I didn't know about that program, so missed it, but
here are a few articles that detail some of the
problems and ethical dilemmas of paid (but sometimes
not - as in the case of executed Chinese prisoners)
organ transplant, and the distribution of donated
organs when the demand far outstrips the supply. 
South Africa, India, Brazil, Peru - and a Florida man
to be tried for plotting "to sell human body parts for
profit."  For someone to be so desperate that they
feel they must sell part of their own body is tragic;
for someone to buy it is at best morally suspect; for
doctors to perform it violates the precept of "first
do no harm" - at least, IMO.

http://www.findarticles.com/cf_dls/m1134/n8_v107/21191220/p1/article.jhtml?term=
"...The United States has a well-organized national
distribution system for organs and a law, at least on
the books, that requires hospitals to solicit the
organs of dead people by requesting permission from
their next of kin.

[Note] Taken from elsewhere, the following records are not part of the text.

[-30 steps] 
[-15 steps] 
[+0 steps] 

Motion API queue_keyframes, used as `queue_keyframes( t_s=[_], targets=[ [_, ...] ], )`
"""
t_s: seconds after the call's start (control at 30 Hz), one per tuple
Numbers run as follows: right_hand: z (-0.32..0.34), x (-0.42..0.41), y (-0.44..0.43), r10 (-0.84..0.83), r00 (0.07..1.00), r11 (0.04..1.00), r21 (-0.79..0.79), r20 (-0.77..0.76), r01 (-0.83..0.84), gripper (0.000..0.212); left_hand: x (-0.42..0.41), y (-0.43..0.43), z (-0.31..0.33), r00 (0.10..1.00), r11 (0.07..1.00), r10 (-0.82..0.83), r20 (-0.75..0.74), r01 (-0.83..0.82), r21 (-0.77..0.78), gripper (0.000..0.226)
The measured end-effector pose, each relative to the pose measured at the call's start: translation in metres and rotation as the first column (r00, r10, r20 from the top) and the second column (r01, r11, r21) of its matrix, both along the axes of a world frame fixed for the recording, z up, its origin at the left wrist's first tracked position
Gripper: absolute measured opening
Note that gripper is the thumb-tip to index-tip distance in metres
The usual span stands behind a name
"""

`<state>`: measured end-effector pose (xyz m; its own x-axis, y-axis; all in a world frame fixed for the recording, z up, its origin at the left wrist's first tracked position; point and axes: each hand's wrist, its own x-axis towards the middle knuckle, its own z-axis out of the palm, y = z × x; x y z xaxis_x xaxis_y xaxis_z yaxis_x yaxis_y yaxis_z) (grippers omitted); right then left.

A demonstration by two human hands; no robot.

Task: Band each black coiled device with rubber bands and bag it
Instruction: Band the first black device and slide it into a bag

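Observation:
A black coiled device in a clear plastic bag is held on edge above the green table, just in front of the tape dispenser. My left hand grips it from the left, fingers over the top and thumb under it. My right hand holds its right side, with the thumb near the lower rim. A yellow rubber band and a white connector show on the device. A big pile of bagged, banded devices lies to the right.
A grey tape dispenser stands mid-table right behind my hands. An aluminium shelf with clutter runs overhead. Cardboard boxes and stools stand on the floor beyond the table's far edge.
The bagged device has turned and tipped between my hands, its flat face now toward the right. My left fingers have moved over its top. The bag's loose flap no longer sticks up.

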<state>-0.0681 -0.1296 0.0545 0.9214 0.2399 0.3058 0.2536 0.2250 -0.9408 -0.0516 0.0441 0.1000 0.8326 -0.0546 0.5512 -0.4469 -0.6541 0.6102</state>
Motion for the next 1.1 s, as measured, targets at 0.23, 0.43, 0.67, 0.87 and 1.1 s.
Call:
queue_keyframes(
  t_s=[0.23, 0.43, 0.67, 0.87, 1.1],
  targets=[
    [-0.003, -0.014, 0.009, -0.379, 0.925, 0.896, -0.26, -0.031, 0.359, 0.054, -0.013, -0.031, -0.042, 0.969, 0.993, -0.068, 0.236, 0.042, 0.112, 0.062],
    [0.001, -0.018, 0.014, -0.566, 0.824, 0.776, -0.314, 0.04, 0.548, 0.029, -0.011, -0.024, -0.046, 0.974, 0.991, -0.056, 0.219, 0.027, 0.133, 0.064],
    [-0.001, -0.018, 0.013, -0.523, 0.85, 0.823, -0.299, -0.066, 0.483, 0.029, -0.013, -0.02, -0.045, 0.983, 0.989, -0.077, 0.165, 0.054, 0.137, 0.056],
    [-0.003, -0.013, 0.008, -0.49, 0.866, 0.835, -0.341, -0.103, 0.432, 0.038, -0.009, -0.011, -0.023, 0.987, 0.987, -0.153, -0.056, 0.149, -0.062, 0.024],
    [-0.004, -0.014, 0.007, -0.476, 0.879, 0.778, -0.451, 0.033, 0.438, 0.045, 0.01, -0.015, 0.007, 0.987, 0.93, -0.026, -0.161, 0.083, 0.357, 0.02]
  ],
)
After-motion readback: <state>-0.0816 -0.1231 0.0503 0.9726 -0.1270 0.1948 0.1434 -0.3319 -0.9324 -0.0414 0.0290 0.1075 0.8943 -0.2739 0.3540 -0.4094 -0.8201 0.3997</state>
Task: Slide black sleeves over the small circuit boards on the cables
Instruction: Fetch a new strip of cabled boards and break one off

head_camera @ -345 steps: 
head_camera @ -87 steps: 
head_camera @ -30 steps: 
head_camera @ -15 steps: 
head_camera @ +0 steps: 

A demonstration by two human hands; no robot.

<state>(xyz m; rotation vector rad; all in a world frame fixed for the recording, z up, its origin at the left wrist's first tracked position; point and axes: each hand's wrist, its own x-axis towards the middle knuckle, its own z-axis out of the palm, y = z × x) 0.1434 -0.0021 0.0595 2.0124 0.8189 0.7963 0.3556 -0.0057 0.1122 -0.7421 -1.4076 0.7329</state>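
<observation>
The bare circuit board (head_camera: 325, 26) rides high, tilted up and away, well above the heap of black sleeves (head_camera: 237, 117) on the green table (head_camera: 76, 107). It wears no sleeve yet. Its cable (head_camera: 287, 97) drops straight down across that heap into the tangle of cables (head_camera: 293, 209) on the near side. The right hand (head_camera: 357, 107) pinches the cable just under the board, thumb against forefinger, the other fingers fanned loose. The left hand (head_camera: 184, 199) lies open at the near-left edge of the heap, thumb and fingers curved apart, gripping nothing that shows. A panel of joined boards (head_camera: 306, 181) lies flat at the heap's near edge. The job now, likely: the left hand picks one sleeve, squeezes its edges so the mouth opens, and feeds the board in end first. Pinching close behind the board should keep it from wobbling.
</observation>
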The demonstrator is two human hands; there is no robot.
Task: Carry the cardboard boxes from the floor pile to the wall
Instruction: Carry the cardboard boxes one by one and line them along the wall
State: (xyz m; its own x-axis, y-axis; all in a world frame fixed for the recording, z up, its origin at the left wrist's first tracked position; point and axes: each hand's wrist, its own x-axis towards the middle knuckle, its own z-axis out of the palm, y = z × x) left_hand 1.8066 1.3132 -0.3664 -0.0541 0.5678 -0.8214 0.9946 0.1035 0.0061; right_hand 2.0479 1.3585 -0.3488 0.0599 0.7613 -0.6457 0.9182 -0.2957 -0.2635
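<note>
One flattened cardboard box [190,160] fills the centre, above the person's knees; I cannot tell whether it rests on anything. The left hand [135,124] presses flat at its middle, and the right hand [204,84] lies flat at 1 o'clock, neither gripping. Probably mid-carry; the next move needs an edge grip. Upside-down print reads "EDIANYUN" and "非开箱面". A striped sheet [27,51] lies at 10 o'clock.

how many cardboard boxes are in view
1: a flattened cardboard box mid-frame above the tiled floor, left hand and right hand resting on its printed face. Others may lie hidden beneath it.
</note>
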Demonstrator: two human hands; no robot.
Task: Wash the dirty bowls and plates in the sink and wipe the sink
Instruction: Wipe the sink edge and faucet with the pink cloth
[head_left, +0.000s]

Despite these efforts, nearly
50,000 people are currently on waiting lists for
various organs. Worldwide, the medical community's
persistent emphasis on the scarcity of organs has, if
anything, exacerbated the desperate search for them.
Faced with long waiting lists, candidates cross
borders and enter unorthodox agreements for
transplants--agreements often made without provision
for vital follow-up care. The scarcity, however, may
represent a need that can never be satisfied, for
underlying it is the unprecedented possibility of
extending life indefinitely via the organs of
others--in other words, the denial and refusal of
death...

"...Ten years ago, Cohen says, townspeople responded
with revulsion and alarm when they first learned,
through newspapers, of kidney sales in the cities of
Bombay and Madras. Today, some of the same people
speak matter-of-factly about how it might be necessary
to sell a "spare" organ. Some of them have told Cohen
they can no longer complain about the fate of a
dowryless daughter. "Haven't you got a spare kidney?"
an unsympathetic neighbor is likely to respond...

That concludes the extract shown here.